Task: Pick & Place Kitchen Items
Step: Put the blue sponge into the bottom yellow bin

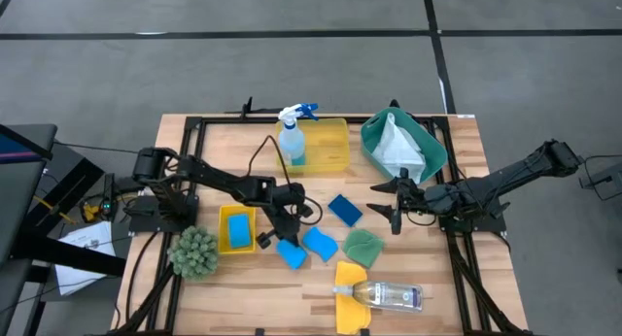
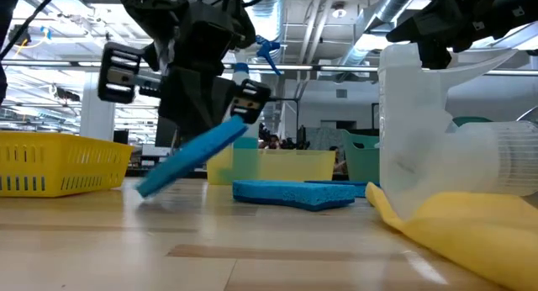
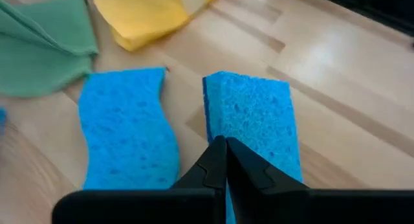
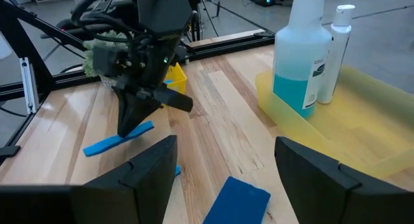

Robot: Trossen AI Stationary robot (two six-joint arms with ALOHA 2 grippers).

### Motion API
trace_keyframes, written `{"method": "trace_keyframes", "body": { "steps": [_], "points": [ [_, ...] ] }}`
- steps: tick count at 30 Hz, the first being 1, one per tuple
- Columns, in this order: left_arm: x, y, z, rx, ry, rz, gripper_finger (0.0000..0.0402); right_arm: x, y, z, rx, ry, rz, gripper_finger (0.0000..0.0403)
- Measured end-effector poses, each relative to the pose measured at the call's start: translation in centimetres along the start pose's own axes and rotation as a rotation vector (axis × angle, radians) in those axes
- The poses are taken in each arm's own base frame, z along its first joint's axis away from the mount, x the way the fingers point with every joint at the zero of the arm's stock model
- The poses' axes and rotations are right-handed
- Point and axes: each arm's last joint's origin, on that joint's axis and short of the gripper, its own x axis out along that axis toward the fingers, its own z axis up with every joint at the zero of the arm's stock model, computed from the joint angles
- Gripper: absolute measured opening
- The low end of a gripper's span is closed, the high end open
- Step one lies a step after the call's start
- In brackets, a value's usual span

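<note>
My left gripper (image 1: 284, 231) is shut on a blue sponge (image 3: 253, 117) near the table's middle front. A second blue sponge (image 1: 321, 244) lies flat beside it, a darker one (image 1: 344, 210) farther back. A green cloth (image 1: 363, 247) lies to their right. A clear bottle (image 1: 384, 295) lies on a yellow cloth (image 1: 350, 283) at the front edge. The blue-liquid spray bottle (image 1: 292, 137) and a white bottle (image 4: 341, 49) stand in the far yellow tray (image 1: 330, 147). My right gripper (image 4: 223, 179) hovers open near the teal bin (image 1: 428, 147), touching nothing. My left gripper pinches one end of the blue sponge (image 3: 242, 160) between its two shut fingers, coming slantwise from above and from the table's left. The sponge hangs tilted below the fingers, its free end (image 2: 143, 190) down close to the table; whether it touches I cannot tell.
A small yellow tray (image 1: 236, 241) holding a blue sponge sits left of my left gripper, with a spiky green ball (image 1: 194, 251) in front of it. The teal bin holds a white cloth (image 1: 398, 147). Bare wood lies along the front left.
</note>
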Motion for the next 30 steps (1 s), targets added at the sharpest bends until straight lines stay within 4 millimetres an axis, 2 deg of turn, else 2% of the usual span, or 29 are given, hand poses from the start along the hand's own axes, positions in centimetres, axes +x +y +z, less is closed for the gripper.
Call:
{"method": "trace_keyframes", "body": {
  "steps": [6, 15, 26, 30],
  "points": [
    [-0.1, 0.4, 0.0, 0.054, 0.031, 0.062, 0.0, 0.0, 0.0, 0.0, -0.001, 0.0, 0.001, 0.025],
    [-0.3, 1.2, 0.3, 0.024, 0.021, 0.174, 0.0009, 0.0, 0.1, 0.0, -0.001, 0.006, 0.022, 0.025],
    [-0.3, 1.5, 0.5, 0.027, 0.022, 0.226, 0.0116, 0.0, 0.1, 0.0, -0.002, 0.008, 0.028, 0.025],
    [-0.3, 1.5, 0.7, 0.019, 0.01, 0.236, 0.0141, 0.0, 0.1, 0.0, -0.002, 0.008, 0.028, 0.025]
  ]
}}
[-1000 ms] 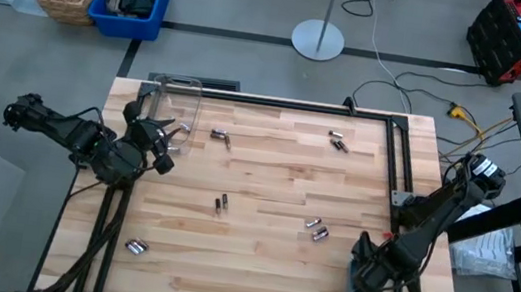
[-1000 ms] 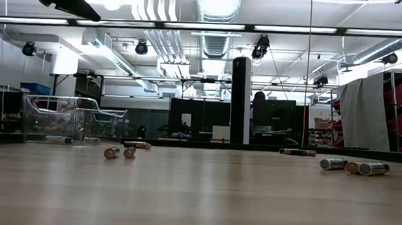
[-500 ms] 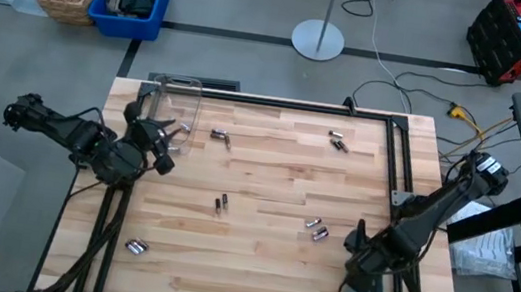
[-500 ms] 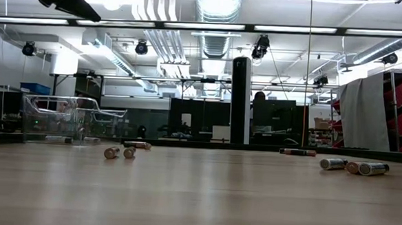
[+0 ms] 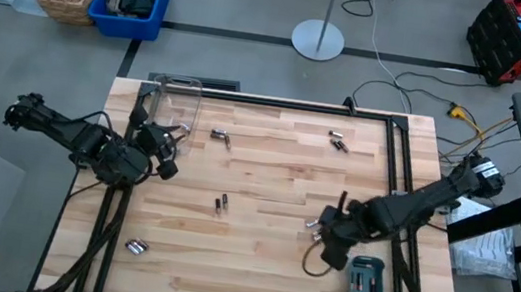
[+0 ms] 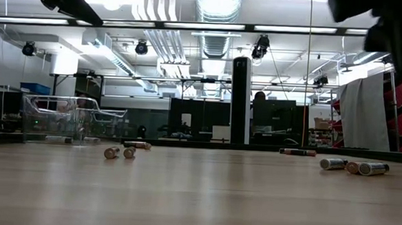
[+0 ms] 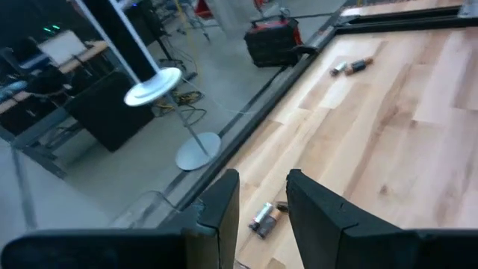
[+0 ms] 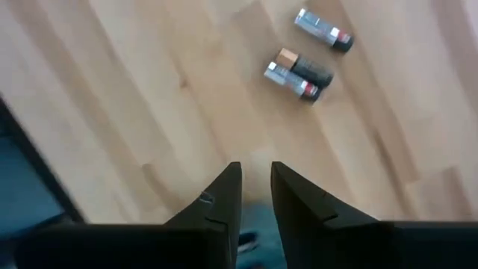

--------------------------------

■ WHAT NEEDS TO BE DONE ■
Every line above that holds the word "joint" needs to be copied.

■ SOLUTION FOR THIS PROBLEM ■
Robot: Trossen AI Stationary robot (two six-joint arms with ALOHA 2 grippers).
- The poses are taken in each arm's own base frame, z along its first joint's axis away from the mount, x the way the fingers point with every joint at the zero of the arm's stock model
- Point and axes: each arm's last joint's origin, on that joint's axis and short of the gripper, its own x axis out along that axis toward the fingers, its own z axis up with every joint at the zero of the arm's stock model, computed from the joint angles

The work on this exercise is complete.